Beyond this, golf clubs and courses can also play a positive role in their communities, particularly where they have access to more resources. In Germany, the Golf and Country Club Seddiner See has invested in social and ecological initiatives that benefit the local community and have cooperated with other local organisations to support Covid vaccine campaigns. In Scotland, the St Andrews Links Trust provides free golf tuition for children and supports local community projects. These sorts of initiatives can help golf courses play their role as a ‘good neighbour’, and can work in tandem with their efforts to reduce their impact on the environment.
However, in the professional sport, the recent shock LIV Golf and PGA Tour merger has drawn more negative attention. Funded by the Saudi Public Investment Fund (PIF), the merger means that the international game is receiving substantial financial support from fossil fuel exploitation. The professional game still has a long way to go to establishing itself as a leader in addressing climate and sustainability issues.
The future of golf
Like many outdoor sports, golf has felt the direct effects of climate change in recent decades. It has also faced criticism for its own environmental and social impacts. Along with the rest of the sports industry, golf is facing a future where it must find a sustainable way to keep the benefits of the sport while also preserving and protecting society and the environment.

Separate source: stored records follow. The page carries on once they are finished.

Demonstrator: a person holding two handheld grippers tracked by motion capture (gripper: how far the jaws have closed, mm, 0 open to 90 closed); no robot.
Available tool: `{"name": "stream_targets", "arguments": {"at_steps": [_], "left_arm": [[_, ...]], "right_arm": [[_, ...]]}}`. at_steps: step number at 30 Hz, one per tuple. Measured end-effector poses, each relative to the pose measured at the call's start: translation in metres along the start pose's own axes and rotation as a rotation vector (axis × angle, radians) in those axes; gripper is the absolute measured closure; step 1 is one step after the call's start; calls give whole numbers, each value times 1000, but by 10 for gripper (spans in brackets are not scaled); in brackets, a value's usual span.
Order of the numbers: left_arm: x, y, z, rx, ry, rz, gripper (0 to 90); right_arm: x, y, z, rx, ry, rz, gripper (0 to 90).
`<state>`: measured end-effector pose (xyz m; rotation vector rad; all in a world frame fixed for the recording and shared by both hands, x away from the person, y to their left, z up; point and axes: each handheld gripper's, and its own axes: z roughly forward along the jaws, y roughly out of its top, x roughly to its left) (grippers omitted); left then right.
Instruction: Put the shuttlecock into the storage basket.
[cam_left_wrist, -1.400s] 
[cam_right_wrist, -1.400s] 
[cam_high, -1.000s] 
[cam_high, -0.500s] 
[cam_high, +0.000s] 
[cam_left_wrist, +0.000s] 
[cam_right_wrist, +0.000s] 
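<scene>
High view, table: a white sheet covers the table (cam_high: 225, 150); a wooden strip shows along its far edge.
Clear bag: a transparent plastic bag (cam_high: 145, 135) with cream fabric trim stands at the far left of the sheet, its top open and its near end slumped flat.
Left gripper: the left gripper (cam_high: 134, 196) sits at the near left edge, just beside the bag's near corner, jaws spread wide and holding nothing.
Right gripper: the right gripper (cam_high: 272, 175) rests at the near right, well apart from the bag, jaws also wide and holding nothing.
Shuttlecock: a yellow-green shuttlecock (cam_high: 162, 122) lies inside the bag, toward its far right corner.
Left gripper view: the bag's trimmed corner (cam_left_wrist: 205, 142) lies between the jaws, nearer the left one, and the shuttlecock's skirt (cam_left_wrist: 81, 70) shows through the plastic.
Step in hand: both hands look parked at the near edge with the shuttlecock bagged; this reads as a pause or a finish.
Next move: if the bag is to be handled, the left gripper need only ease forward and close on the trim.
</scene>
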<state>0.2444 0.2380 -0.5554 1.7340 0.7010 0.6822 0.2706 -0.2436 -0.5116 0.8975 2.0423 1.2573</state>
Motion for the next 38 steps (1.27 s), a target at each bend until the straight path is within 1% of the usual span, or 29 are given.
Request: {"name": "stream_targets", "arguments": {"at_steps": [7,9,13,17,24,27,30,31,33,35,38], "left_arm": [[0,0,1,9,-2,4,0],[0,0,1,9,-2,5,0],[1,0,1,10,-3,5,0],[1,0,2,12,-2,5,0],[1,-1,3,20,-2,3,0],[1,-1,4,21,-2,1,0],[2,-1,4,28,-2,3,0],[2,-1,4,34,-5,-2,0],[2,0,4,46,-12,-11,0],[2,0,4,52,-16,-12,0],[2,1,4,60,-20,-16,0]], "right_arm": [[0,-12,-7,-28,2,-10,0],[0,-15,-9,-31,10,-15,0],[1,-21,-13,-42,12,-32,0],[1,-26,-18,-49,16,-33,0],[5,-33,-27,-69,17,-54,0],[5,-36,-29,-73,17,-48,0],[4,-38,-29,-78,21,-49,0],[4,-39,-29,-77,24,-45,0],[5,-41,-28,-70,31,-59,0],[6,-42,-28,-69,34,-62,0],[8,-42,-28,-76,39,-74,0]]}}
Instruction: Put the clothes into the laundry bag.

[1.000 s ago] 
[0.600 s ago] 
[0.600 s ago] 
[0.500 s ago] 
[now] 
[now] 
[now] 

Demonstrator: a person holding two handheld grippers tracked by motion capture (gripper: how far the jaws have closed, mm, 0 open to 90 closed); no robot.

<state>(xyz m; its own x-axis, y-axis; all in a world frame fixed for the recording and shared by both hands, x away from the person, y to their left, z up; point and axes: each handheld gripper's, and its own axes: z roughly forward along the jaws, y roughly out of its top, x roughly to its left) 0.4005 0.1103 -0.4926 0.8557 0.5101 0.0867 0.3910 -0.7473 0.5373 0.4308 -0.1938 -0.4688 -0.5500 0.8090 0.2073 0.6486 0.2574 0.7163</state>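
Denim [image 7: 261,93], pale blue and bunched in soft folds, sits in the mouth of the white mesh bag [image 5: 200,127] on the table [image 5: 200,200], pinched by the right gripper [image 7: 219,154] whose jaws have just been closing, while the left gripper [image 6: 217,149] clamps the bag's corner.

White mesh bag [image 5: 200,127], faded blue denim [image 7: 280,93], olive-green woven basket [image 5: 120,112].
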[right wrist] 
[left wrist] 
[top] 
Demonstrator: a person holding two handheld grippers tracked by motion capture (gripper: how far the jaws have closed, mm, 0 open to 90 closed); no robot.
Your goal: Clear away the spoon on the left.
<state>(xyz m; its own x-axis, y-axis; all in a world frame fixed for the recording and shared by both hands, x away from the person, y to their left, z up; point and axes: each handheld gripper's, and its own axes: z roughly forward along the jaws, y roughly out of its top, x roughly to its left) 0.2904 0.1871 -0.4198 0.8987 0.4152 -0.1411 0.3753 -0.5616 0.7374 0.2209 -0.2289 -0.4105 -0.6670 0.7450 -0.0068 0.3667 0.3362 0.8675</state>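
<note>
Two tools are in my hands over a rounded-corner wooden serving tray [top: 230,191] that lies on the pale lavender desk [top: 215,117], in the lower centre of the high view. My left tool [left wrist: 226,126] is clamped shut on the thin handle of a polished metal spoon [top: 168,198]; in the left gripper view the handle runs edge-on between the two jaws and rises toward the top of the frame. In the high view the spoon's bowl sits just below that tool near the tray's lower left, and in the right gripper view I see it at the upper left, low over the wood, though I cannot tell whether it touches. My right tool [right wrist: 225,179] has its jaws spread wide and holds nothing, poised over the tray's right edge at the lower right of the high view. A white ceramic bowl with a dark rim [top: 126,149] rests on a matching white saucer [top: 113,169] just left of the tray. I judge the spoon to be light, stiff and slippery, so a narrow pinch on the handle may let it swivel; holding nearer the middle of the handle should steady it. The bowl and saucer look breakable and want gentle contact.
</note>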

While many amateur golf clubs are beginning to develop solutions, the professional industry still has a long way to go. Introducing industry-wide standards and best practices, and using golf’s international platform to promote sustainability, would be one way to initiate change.
Importantly, raising the profile of sustainability in golf will be crucial if golf is to create a sustainable future. Keeping social and environmental issues on the agenda, educating athletes and fans, and sharing stories and solutions will all play their role.
It is increasingly clear that all sports have their own unique part to play in protecting the planet—and golf is no exception.